Please transcribe exactly, and only, the lines of the data below between the line holding "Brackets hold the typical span" and the line holding "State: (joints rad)", inclusive.

#### [Records to use]
# # # #
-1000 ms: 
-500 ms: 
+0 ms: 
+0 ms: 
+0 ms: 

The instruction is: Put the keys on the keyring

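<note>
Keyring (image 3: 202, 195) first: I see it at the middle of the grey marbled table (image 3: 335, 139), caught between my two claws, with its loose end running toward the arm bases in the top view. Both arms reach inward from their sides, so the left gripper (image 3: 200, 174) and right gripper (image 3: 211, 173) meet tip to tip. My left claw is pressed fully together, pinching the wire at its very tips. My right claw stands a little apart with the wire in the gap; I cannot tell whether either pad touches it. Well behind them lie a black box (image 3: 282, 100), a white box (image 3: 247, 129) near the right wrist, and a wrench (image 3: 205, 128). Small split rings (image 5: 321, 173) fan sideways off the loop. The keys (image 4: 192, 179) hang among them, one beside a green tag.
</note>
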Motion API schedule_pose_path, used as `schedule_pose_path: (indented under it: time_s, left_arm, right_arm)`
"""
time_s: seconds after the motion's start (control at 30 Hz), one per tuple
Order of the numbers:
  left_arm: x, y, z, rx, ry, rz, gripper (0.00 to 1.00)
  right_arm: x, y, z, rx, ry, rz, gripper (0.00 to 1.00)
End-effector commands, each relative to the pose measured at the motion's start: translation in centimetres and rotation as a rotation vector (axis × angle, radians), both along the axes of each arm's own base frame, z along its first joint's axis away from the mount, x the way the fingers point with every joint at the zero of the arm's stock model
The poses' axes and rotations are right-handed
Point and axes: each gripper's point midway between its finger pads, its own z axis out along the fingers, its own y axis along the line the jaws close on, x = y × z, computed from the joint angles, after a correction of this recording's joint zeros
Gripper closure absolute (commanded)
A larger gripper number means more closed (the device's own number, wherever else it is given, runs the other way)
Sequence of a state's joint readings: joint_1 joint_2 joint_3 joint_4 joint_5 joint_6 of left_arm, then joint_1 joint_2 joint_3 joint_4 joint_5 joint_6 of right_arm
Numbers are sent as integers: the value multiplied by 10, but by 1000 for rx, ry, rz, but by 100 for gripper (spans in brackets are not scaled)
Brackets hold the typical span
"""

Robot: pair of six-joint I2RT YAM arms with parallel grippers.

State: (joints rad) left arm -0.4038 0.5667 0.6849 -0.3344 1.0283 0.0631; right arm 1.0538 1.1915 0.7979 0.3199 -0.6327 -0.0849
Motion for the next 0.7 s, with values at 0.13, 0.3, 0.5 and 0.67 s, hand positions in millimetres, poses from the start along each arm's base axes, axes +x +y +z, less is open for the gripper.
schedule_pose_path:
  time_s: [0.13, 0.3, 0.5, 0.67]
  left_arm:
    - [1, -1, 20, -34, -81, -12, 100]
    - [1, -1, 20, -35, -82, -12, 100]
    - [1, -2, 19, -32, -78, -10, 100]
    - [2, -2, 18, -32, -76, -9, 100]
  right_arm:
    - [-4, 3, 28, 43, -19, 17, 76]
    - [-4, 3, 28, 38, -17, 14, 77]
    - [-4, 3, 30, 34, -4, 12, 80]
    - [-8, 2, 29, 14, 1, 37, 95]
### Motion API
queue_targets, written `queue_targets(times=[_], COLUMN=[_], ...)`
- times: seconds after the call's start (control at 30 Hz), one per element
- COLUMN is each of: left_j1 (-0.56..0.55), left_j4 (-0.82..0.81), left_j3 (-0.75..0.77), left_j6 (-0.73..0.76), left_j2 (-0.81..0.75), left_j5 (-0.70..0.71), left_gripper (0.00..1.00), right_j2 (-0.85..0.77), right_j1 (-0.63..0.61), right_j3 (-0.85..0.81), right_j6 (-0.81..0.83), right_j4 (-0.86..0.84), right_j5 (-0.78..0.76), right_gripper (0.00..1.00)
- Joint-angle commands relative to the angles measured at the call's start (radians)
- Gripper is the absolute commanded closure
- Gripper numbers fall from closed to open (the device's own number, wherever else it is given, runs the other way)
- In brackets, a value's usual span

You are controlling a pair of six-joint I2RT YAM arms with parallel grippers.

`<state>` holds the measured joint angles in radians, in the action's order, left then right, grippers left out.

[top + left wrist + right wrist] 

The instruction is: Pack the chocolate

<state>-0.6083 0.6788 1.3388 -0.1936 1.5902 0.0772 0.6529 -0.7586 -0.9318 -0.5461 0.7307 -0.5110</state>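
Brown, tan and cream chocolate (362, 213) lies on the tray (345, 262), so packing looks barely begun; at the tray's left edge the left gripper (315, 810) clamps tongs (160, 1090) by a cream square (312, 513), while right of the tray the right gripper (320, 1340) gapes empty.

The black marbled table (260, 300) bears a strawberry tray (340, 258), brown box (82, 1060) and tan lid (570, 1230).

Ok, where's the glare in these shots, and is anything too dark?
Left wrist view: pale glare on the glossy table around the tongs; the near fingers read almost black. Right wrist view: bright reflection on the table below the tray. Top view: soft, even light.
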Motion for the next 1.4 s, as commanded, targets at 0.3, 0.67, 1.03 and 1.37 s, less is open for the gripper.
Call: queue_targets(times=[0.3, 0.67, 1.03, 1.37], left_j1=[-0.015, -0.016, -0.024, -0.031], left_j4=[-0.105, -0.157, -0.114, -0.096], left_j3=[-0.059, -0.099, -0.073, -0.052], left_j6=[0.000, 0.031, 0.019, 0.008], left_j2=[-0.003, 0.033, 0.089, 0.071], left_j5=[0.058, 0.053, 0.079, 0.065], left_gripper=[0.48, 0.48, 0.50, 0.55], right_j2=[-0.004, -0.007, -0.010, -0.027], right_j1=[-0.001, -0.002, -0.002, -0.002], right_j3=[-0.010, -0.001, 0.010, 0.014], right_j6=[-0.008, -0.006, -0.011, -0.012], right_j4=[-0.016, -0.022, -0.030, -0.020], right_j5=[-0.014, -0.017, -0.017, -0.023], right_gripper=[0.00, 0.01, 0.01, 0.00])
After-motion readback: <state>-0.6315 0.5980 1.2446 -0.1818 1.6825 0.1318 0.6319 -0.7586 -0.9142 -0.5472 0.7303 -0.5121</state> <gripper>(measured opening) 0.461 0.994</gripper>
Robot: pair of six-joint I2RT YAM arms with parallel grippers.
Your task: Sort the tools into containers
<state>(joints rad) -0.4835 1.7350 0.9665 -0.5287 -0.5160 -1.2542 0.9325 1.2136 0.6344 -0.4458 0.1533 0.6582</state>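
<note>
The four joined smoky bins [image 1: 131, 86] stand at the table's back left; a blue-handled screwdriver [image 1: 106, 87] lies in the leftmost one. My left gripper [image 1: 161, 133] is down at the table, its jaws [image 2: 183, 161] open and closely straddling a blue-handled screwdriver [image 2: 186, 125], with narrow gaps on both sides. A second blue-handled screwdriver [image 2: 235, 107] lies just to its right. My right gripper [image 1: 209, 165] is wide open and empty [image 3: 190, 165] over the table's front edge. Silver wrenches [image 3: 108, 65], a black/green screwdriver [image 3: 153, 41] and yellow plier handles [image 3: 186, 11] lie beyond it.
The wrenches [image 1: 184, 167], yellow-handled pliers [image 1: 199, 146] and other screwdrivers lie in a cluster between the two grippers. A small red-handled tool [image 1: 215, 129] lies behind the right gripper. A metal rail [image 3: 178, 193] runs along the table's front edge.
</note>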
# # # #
#### [Problem solution]
Brackets hold the typical span
"""

Robot: pair of six-joint I2RT YAM arms with parallel grippers.

State: (joints rad) left arm -0.4038 0.5667 0.6849 -0.3344 1.0283 0.0631; right arm 1.0538 1.1915 0.7979 0.3199 -0.6327 -0.0849

That completes the answer to this exercise.